Schmitz Gerd, Kaminski Wolfgang E
Institute for Clinical Chemistry and Laboratory Medicine, University of Regensburg, Franz-Josef-Strauss-Allee 11, Germany.
Curr Atheroscler Rep. 2002 May;4(3):243-51. doi: 10.1007/s11883-002-0026-2.

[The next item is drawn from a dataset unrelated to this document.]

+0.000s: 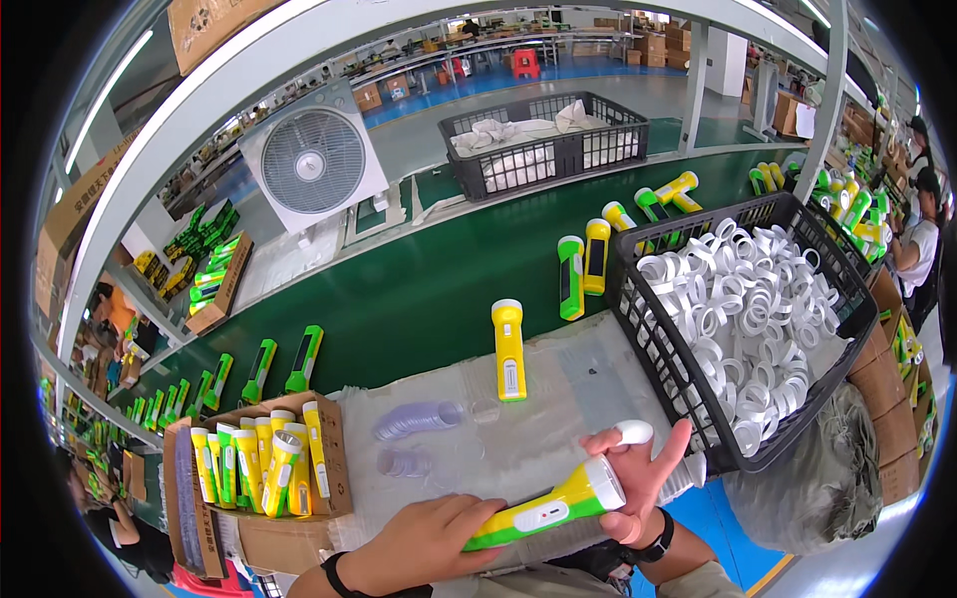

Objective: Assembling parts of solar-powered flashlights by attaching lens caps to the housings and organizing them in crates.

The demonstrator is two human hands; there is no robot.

Macrophages play a central role in the initiation and progression of atherosclerotic lesions. In the nascent lesion, macrophages transform into foam cells through the excessive accumulation of cholesteryl esters. Dysfunctional lipid homeostasis in macrophages and foam cells ultimately results in the breakdown of membrane integrity and cell death. Studies within the past 2 years have implicated a defined subset of multispan transmembrane proteins, the ATP-binding cassette (ABC) transporters, in macrophage lipid homeostasis. The recent finding that ABCA1, beyond its function as a major regulator of plasma high-density lipoprotein metabolism, exerts significant antiatherosclerotic activities has provided the first direct evidence for the role of an ABC transporter in the pathogenesis of atherosclerosis.
巨噬细胞在动脉粥样硬化病变的发生和发展中起核心作用。在新生病变中,巨噬细胞通过胆固醇酯的过度积累转化为泡沫细胞。巨噬细胞和泡沫细胞中功能失调的脂质稳态最终导致膜完整性的破坏和细胞死亡。过去两年的研究表明,多跨膜蛋白的一个特定子集,即ATP结合盒(ABC)转运蛋白,参与了巨噬细胞脂质稳态。最近的发现表明,ABCA1除了作为血浆高密度脂蛋白代谢的主要调节因子发挥作用外,还具有显著的抗动脉粥样硬化活性,这为ABC转运蛋白在动脉粥样硬化发病机制中的作用提供了首个直接证据。